Müller’s edited volumes include “Isaiah Berlin’s Cold War Liberalism” (Palgrave Pivot, 2019), “German Ideologies Since 1945: Studies in the Political Thought and Culture of the Bonn Republic” (Palgrave Macmillan, 2003) and “Memory and Power in Post-War Europe: Studies in the Presence of the Past” (Cambridge University Press, 2002).
His extensive record of international recognition includes prestigious visiting fellowships at the Wissenschaftskolleg zu Berlin, the Helsinki Collegium for Advanced Studies, and the Institute for Human Sciences in Vienna, among many others. He has also served as a visiting professor at Collège de France, the American University of Beirut (a Princeton partner through the Bobst-AUB Collaborative Initiative), Peking University, the School for Advanced Studies in the Social Sciences in Paris, and the Paris Institute of Political Studies (Sciences Po).
Müller’s scholarship has earned him a series of distinctions in the humanities and social sciences. In 2025, Müller was elected to the Berlin-Brandenburg Academy of Sciences and Humanities. This followed his 2024 Guggenheim Fellowship in Political Science and 2018 election to the European Academy of Sciences and Arts. Prior to these honors, he delivered the Tanner Lectures on Human Values at the University of Cambridge (2017) and the Carlyle Lectures in the History of Political Thought at the University of Oxford (2011). He is a past member of the Institute for Advanced Study (2013).
Müller’s public affairs commentary and essays have appeared in the London Review of Books, the New York Review of Books, Foreign Affairs, The Guardian, The New York Times, and Project Syndicate, in addition to numerous European outlets.
In addition to his scholarly work, Müller is active in several international advisory roles. He currently serves on the advisory boards for the “Strengthening Democracy Research in Hessen” initiative of the Hessian Ministry of Science and Research, Arts and Culture; the Zentrum Liberale Moderne in Berlin; and the Enforcing the Rule of Law (ENROL) project at the University of Oslo. Earlier this year, he was appointed to a board advising the German Science and Humanities Council (Wissenschaftsrat) on the relationship between democracy and academic freedom.
At Princeton, his record of service is equally robust with seats on the executive committees for both the University Center for Human Values and the Program in Contemporary European Politics and Society, having previously served as the acting director for the latter.

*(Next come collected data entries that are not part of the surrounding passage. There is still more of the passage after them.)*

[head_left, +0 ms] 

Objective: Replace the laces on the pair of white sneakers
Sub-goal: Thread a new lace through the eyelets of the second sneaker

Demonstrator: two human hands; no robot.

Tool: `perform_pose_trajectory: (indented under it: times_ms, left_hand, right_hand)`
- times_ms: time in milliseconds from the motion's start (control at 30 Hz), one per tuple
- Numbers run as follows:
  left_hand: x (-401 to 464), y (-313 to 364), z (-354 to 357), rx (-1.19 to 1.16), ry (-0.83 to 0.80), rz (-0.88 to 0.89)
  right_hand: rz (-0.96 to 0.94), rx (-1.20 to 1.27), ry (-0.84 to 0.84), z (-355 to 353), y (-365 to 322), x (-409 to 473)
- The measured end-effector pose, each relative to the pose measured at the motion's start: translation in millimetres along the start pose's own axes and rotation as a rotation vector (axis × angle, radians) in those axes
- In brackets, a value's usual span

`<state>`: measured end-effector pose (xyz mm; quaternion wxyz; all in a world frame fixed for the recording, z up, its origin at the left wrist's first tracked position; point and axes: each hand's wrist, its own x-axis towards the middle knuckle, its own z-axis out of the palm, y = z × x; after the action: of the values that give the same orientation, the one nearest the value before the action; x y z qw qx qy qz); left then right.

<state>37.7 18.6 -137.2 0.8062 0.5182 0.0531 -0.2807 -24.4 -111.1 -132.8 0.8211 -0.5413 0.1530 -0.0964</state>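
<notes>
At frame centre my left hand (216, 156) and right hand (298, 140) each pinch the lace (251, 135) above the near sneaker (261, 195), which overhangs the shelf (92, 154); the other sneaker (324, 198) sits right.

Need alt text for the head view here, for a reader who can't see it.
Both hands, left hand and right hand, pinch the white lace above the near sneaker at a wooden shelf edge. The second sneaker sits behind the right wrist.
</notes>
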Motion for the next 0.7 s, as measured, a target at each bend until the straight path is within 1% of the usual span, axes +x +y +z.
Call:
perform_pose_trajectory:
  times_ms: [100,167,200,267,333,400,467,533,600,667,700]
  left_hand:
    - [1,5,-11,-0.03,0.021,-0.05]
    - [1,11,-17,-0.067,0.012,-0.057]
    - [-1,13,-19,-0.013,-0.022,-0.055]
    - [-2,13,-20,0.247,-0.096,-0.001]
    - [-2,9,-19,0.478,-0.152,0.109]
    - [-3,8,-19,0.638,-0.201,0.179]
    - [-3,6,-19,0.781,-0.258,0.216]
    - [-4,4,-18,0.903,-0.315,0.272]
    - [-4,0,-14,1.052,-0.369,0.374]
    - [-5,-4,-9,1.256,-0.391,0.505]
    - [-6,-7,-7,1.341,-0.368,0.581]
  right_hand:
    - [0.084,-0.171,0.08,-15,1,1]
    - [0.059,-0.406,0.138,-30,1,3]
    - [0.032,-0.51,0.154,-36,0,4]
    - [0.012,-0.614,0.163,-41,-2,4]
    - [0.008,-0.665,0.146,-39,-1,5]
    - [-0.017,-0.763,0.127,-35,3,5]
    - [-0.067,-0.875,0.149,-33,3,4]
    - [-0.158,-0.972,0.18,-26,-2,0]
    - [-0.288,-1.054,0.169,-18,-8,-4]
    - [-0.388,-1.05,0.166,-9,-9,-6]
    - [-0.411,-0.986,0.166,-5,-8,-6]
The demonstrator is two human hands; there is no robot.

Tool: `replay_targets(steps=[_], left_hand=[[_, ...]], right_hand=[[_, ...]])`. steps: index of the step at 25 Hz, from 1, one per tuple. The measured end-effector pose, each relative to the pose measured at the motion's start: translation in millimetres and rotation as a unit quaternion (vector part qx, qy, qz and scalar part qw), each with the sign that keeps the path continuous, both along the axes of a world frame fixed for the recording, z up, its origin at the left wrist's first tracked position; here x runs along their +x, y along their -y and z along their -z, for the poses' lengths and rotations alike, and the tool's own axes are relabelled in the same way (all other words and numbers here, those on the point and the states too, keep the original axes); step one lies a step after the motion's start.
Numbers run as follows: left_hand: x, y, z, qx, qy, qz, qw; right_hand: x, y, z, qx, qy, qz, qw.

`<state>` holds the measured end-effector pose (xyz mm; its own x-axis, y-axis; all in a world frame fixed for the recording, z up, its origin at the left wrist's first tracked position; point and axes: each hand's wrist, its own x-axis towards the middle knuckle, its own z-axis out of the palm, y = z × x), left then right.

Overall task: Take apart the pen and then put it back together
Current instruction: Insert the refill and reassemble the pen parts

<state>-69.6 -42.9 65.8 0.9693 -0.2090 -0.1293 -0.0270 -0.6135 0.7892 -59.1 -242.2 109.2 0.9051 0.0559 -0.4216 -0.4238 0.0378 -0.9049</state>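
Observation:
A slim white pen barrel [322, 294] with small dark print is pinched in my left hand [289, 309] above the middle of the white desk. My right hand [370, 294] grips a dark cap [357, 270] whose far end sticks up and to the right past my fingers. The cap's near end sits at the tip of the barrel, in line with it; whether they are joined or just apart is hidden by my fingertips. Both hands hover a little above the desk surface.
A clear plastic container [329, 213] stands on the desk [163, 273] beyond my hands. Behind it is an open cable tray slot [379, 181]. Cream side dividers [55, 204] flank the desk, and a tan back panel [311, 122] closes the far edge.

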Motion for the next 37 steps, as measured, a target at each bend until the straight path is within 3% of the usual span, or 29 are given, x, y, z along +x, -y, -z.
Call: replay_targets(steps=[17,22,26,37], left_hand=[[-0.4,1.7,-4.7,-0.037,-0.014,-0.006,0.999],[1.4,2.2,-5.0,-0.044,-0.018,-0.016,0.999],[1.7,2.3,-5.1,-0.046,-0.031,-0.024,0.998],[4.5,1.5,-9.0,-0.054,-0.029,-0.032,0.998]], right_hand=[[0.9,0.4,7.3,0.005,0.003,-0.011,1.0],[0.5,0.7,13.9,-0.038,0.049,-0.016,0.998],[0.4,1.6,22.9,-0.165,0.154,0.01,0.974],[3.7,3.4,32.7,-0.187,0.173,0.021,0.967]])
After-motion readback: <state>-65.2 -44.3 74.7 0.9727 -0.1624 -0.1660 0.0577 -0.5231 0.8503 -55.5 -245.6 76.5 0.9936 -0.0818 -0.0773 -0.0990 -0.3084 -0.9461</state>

Müller received a Bachelor of Science in economics and history from University College London in 1994. In 1996, he earned a Master of Philosophy in politics from St. Antony’s College, Oxford. He was a visiting graduate student in Princeton’s politics department for the 1996-97 academic year, supported by an ERP Study Scholarship from the German government to strengthen transatlantic relations, before receiving his doctorate from the University of Oxford in 1999.
Princeton currently endows 25 University Professorships. University Professors are recognized for demonstrating scholarly preeminence in their professional accomplishments, as well as making exceptional contributions to the University’s research and teaching community.
The Class of 1943 University Professorship was established by the members of the Class of 1943 and their friends for the support of a chair in a traditional or new area of scholarship.